Researchers generally contend that "early in marriage, newly married couples are affectionate, very much in love, and relatively free of excessive conflict, a state that might be called 'blissful harmony. The "high levels of love and commitment" experienced by newlyweds "are relatively stable during the first year of marriage". The marital relationship (as opposed to other familial relationships, friendships, or work relationships) is the most important relationship in causing happiness in newlyweds. Perhaps counter to expectations or stereotypes, erotic love is not a major factor in the happiness of many newlyweds. Newlyweds experience a "happiness boost" that lasts for the first two years of marriage on average, with happiness levels then returning to pre-marriage levels. Many newlyweds experience feelings of elation, an increase in self-esteem, and a more secure attachment style after the start of their marriage.

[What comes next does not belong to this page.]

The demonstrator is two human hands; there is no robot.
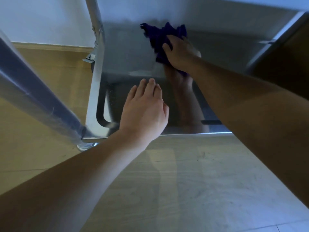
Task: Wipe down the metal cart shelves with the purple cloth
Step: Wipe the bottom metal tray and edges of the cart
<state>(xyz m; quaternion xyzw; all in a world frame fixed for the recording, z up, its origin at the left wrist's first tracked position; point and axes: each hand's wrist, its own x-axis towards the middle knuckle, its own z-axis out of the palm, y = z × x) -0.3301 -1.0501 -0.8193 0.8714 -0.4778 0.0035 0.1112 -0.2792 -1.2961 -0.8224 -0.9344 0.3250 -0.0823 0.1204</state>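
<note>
Two bare hands reach out over a metal cart shelf (127,52), seen from the head view looking down. The right hand (180,52) lies on top of a bunched purple cloth (160,36) at the far side of the shelf, fingers curled into the fabric and gripping it against the metal. Part of the cloth sticks out beyond the fingertips and a bit shows under the wrist. The shiny shelf mirrors the right forearm. The left hand (143,111) is spread open, palm down, fingers straight and close together, over the near part of the shelf. Whether it touches the metal cannot be told. A metal post (33,91) stands at the near left corner, and another post (97,30) at the far left. Below lies a wooden floor (184,181), with a white wall (41,19) behind.
</note>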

Many newlyweds, especially in Western cultures, take a vacation in the immediate wake of the wedding, known as a honeymoon. The honeymoon is part of the wedding ritual in Great Britain and the United States.

==Stress and challenges==
Newlyweds may face significant stress as they work to integrate their individual lives into a newly combined social, financial, and legal status. This stress can lead to biological alterations, with endocrine changes found in newlyweds who exhibit hostility in laboratory settings. In some cultures, "[n]ewlyweds are expected to earn a living independent of their parents' help", while in others, the new couple are expected to integrate into the household of one of their parents while working to gain the means to establish their own household. Newlyweds' perception of their integration into their new family can be affected by the amount and type of information conveyed to them by their in-laws. Even when newlyweds in the United States report a positive relationship with their spouse's family, they prefer to look for emotional support from their own family, at least in the early years of marriage. Newlyweds may also discover previously unknown conflicts between their own beliefs. Research indicates that "interactions within households, as measured by years married, influence the rate of agreement between the partners", and therefore that "newlyweds are consistently less likely to agree on partisan choice than are older couples". Newlyweds often feel societal pressure to have children early in their marriage; this pressure extends to same-sex newlyweds.

===Sexual performance===
Newlyweds may also face sexual performance pressures, particularly in cultures where people are expected to refrain from sexual activity before marriage, and immediately after marriage to begin engaging in regular and mutually satisfying sex. In the Middle Ages, the Church was concerned that newlyweds would become obsessed with their new-found right to engage in sexual activity, to the point that the Church "pronounced that any sexual activity between newlyweds for the first three days was sinful and required absolution and penance". It has been found, however, that "married couples make love quite often during the first year or two, but after that, sexual frequency declines, slowly and steadily, over the years".

===Older newlyweds===
Although most newlyweds are relatively young, the status also applies to older people entering into late marriages or second marriages, possibly following a divorce or a period of widowhood. Older couples are sometimes more firmly established financially, but must address considerations such as estate planning (particularly where the spouses have children from previous relationships) and entitlement to government benefits like Medicaid and social security programs.

==In popular culture==
Some media have focused on newlyweds as characters. Examples include:
- Newlyweds, a 2011 film written and directed by Edward Burns.
- Newlyweds, an Australian sitcom that ran from 1993 to 1994.
- Newlyweds: Nick and Jessica, an American reality television series about Nick Lachey and Jessica Simpson, following them in the first two years of their marriage.
- Newlyweds: The First Year, an American reality documentary television series that premiered on Bravo in 2013, tracking the married life of four recently wed couples.
- The Newlywed Game, an American game show that tests the knowledge that spouses in recently married couples have of one another.